Looks like I didn’t save my final edit, have now corrected. The scenario here in my case, is to precache and lock the Abort veneer in ADFFS into the instruction cache, so it can quickly determine if code is self-modifying. At 40-100k Aborts a second that some games produce, by locking the two lines it would require it will substantially reduce the performance hit. |
||||||||||||||||||||||||||||||||||||||||||||||||||||||
Jeffrey Lee (213) 6048 posts |
Here’s the doc describing the existing ARMops: https://www.riscosopen.org/viewer/view/castle/RiscOS/Sources/Kernel/Docs/HAL/Attic/ARMop_API?rev=1.1.2.2;content-type=text%2Fx-cvsweb-markup;hideattic=0#l136 As you can see, there aren’t really any ranged cache operations, apart from those done implicitly by the MMU ARMops. So that will cause some issues for OS_MMUControl 2. Another issue with OS_MMUControl 2, if it’s aiming to be a general-purpose cache maintenance SWI, is that it doesn’t say which cache level(s) should be affected by the operation. Rather than have APIs which require the cache levels to be specified explicitly, the ARM ARM lists two different ‘points of interest’ which general-purpose cache maintenance ops should aim to target:
At the moment the cache & MMU ARMops do cache maintenance to the PoC, while the IMB ARMops only do cache maintenance to PoU. For MMU ops the behaviour of flushing to PoC is often wasteful (99% of MMU ops will be for task swapping in the Wimp and so PoU will suffice), so it’s one of the things on my “would be nice to fix” list. It might be worth looking at the ops you’re performing (and why) and seeing if they fit with the existing ARMops before we spend type implementing a bunch of new ops for this SWI. For OS_MMUControl 4 – if you’re adding the ability to lock cache lines, I think it would be a good idea to allow unlocking as well ;-) Other than that it sounds like a good addition (even if it does mean new ARMops we (I) would have to implement!) |
||||||||||||||||||||||||||||||||||||||||||||||||||||||
Jon Abbott (1421) 2651 posts |
Everything you say makes sense to me.
When looking through the BCM source, I’m certain I spotted ranged ops that use the new MRCC instructions – I lifted them and tried it in ADFFS. Anyhow, doesn’t really matter, ranged is going to be essential for efficient cache coherency. Thankfully the days of full cache flushes on 80321/SA are long gone :)
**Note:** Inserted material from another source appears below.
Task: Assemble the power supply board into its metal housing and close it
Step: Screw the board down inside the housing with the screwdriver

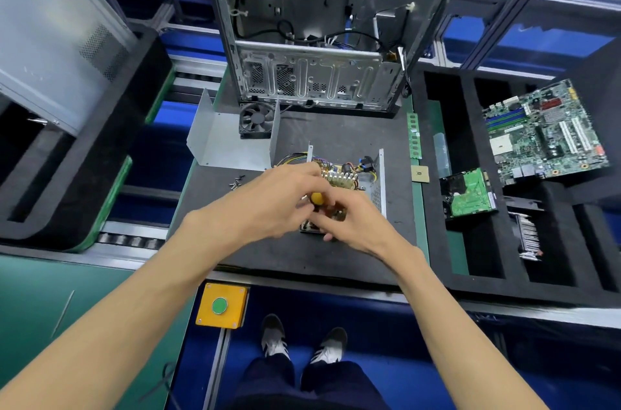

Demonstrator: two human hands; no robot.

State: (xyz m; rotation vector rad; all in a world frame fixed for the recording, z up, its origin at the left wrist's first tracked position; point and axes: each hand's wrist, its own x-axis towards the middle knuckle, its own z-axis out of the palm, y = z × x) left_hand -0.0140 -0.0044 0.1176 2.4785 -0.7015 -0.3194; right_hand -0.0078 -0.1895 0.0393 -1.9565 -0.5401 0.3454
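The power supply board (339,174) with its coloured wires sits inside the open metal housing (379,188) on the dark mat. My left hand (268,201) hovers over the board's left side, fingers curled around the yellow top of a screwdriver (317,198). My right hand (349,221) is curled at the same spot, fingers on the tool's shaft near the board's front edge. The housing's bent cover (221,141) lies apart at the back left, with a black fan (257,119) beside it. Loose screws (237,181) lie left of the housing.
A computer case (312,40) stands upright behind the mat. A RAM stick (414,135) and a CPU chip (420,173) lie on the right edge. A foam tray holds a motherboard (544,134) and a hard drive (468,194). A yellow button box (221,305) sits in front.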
Definitely avoid specifying cache levels its too processor specific, where there are two in a particular processor and OS_SynchroniseCodeAreas is called for example, it should handle both caches if required. The idea behind the changes I’m proposing is to offer more granularity around what’s flushed but obviscate the bulk of the low level ArmOp actions that need to happen and avoid userland code doing any kind of direct ARMOp on the CPU.
Agree with you there, I’m not familiar enough with them as they’re not publicly exposed, so some of what I require may already be there. ADFFS performs the following cache operations:
As you can see, I’ve had to make some processor specific. With the changes proposed above, the SWI’s can determine if the processor supports individual/ranged D/I actions and act accordingly, so if Invalidate I entry is called on a StrongARM for example, the SWI will perform Invalidate I instead. What I’d also like to do, but have held off for the time being, is to lock the core Abort handler code into the I cache as it’s hit potentially millions of times a second. I’d like to implement this when I code the misaligned memory action handler for ARM7
Good point, now corrected.
Sorry about that, I honest feel bad that you’re the only person that can pick this sort of thing up. From searching the OS source code, it’s littered with OS_SynchroniseCodeArea and I’m sure the additions I’m proposing could improve the efficiency of some of those by switching to more appropriate clean/flushes. |
||||||||||||||||||||||||||||||||||||||||||||||||||||||
Jeffrey Lee (213) 6048 posts |
It sounds like 1-4 in your list should be replaceable with a single OS_SynchroniseCodeAreas. 5 is equivalent to the TLB_InvalidateEntry ARMop, so we could easily expose that via OS_MMUControl. 6 will almost certainly only see useful benefits if you use the PLI instruction directly. Neither XScale nor ARM11 appear to have CP15 ops for instruction preload, so you only really need to deal with two cases: pre-ARMv7 where PLI isn’t available, and ARMv7 where PLI is. Although if you’re lucky PLI might be interpreted as a NOP (or PLD) on ARMv5/v6 (and on <=ARMv4 it’ll definitely NOP due to being an unconditional instruction). 7 & 8 also sound like they should be using OS_SynchroniseCodeAreas. Note that although you might think you can get away with doing less work than OS_SynchroniseCodeAreas does when dealing with certain behaviour patterns (e.g. avoid cleaning I cache if you know the code hasn’t been executed before), the ARM ARM makes it clear that (for ARMv7, at least) the only way of guaranteeing that the CPU won’t spuriously precache some code/data is to make sure it’s marked as non-cacheable or to make sure the access permissions prevent the (privileged/unprivileged) access from succeeding (see section B2.2.2, “Cache behavior”. Also, I’ve just realised that the ARM ARM uses American spelling for behaviour, colour, and presumably most other words. Yuck!)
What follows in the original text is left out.